---------- Stored data ----------
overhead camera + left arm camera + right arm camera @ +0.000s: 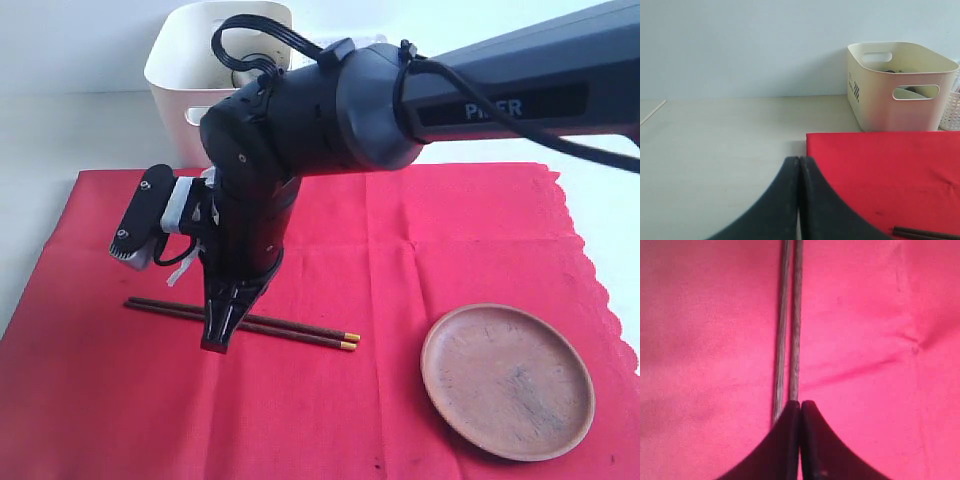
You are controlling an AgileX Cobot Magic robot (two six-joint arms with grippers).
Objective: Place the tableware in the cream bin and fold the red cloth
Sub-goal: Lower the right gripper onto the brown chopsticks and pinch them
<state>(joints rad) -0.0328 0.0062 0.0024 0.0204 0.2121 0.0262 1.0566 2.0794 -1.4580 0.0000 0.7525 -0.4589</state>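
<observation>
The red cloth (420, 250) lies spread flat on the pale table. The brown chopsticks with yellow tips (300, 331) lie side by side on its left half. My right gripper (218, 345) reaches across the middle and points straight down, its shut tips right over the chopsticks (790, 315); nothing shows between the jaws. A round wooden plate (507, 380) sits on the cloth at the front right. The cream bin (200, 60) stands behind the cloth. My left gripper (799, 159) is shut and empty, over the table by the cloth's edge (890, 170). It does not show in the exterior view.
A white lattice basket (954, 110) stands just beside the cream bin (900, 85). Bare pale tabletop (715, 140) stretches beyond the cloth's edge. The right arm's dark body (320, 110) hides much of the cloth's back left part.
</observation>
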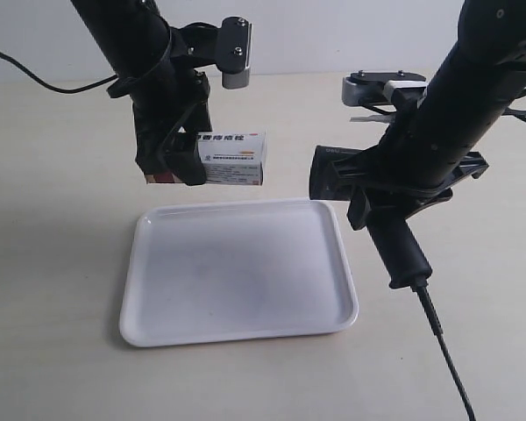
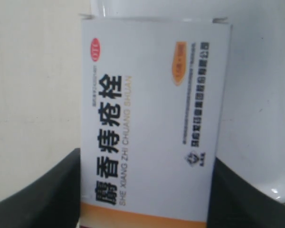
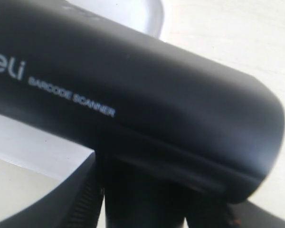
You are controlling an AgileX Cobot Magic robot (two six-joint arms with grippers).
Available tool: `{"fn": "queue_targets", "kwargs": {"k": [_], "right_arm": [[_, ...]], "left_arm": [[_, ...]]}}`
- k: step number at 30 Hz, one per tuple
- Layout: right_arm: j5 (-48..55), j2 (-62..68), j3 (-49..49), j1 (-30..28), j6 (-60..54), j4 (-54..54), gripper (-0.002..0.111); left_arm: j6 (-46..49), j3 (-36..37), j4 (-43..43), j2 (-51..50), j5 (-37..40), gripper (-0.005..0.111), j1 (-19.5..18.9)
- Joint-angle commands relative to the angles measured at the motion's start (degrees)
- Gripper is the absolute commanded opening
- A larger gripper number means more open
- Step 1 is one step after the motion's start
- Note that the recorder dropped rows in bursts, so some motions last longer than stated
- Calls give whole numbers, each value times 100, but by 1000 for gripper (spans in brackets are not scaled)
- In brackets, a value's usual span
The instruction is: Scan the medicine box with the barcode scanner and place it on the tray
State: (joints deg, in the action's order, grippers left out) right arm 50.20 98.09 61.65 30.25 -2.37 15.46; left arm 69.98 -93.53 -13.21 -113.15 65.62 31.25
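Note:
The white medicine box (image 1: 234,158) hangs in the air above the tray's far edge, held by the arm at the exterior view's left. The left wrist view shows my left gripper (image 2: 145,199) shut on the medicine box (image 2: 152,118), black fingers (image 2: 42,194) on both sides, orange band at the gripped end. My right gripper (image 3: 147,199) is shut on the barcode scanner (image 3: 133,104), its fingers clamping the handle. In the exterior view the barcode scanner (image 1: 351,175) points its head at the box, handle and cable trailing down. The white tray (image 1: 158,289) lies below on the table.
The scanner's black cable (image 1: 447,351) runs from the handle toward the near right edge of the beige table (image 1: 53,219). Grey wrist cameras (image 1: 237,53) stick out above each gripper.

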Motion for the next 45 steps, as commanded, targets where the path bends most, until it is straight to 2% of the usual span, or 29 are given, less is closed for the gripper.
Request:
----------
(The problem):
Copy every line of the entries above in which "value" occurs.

(Task answer):
- Calls give whole numbers, each value times 100, but by 1000 for gripper (spans in brackets are not scaled)
- In brackets, a value's usual span

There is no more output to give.